*Brief*: Only the lines from the top of the data through the line containing "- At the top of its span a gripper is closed" should be duplicated, exactly as they appear.

Material provided Block Start

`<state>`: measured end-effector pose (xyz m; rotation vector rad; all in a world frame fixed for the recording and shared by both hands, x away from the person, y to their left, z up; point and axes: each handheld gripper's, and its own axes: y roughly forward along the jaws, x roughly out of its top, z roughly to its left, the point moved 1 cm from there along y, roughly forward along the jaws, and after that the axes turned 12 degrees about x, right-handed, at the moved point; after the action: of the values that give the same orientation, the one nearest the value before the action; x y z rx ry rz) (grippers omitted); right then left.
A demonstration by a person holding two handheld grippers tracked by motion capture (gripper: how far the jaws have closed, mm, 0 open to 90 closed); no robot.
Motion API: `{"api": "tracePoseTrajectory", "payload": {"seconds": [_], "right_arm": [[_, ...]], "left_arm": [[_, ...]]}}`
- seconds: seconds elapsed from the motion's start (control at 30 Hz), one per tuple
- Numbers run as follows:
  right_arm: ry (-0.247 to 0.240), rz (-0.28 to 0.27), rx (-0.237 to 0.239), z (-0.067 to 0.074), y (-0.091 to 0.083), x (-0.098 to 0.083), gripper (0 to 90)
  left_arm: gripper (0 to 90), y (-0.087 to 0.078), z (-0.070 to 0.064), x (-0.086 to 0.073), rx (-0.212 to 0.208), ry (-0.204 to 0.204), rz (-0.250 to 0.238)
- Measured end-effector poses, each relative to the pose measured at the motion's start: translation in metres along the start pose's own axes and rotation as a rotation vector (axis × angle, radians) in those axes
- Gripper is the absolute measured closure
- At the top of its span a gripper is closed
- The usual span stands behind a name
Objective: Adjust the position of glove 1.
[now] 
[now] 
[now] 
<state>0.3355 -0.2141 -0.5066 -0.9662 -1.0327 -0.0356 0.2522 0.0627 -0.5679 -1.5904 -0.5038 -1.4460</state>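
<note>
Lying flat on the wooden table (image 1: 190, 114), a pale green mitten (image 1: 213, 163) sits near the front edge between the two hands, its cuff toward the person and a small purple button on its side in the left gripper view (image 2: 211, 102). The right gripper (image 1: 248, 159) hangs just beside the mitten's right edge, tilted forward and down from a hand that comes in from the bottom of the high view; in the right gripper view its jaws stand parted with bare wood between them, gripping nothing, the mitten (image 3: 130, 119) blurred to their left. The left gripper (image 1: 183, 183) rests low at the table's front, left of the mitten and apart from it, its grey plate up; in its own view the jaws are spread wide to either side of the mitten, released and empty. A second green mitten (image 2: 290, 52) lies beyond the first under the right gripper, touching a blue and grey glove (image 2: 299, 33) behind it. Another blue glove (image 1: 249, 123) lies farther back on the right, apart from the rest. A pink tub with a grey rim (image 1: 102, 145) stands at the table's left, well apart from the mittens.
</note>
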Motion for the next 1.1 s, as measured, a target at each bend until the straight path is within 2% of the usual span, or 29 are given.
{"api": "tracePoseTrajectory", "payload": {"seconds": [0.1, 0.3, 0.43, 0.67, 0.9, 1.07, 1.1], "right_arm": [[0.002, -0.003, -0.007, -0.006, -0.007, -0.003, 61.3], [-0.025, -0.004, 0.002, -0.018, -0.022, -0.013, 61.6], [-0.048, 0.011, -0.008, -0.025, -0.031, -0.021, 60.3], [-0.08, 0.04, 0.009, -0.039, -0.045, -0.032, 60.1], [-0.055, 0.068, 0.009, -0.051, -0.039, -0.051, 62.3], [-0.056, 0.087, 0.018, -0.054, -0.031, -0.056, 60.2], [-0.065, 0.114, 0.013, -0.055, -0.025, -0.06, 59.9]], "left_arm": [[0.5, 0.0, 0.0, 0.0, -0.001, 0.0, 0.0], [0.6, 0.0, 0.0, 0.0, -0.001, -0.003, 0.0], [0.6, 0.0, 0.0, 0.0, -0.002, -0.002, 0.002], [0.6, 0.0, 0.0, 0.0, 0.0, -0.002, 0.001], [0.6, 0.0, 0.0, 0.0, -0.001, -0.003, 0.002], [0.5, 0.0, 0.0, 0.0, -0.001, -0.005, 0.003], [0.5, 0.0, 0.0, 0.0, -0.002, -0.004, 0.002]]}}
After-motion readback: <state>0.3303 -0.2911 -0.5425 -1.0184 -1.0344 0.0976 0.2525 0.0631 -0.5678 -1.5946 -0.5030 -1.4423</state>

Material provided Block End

*Written response*:
`<state>`: measured end-effector pose (xyz m; rotation vector rad; all in a world frame fixed for the recording and shared by both hands, x away from the person, y to their left, z up; point and axes: each handheld gripper's, and its own axes: y roughly forward along the jaws, x roughly out of its top, z roughly to its left, the point moved 1 cm from there along y, roughly forward along the jaws, and after that the axes turned 12 degrees about x, right-handed, at the moved point; after the action: of the values that give the same orientation, the one nearest the value before the action; x y z rx ry rz) (grippers omitted); right then left.
A demonstration by a person holding two handheld grippers tracked by motion capture (gripper: how far the jaws have closed, mm, 0 open to 90 closed); no robot.
Motion API: `{"api": "tracePoseTrajectory", "payload": {"seconds": [_], "right_arm": [[_, ...]], "left_arm": [[_, ...]]}}`
- seconds: seconds elapsed from the motion's start (control at 30 Hz), one per tuple
- Numbers run as follows:
  right_arm: ry (-0.247 to 0.240), rz (-0.28 to 0.27), rx (-0.237 to 0.239), z (-0.067 to 0.074), y (-0.091 to 0.083), x (-0.098 to 0.083), gripper (0 to 90)
  left_arm: gripper (0 to 90), y (-0.087 to 0.078), z (-0.070 to 0.064), x (-0.086 to 0.073), rx (-0.212 to 0.208), ry (-0.204 to 0.204), rz (-0.250 to 0.238)
- Measured end-effector poses, each relative to the pose measured at the motion's start: translation in metres along the start pose's own axes and rotation as a rotation vector (axis × angle, radians) in those axes
- Gripper is the absolute measured closure
- At the top of its span a gripper is closed

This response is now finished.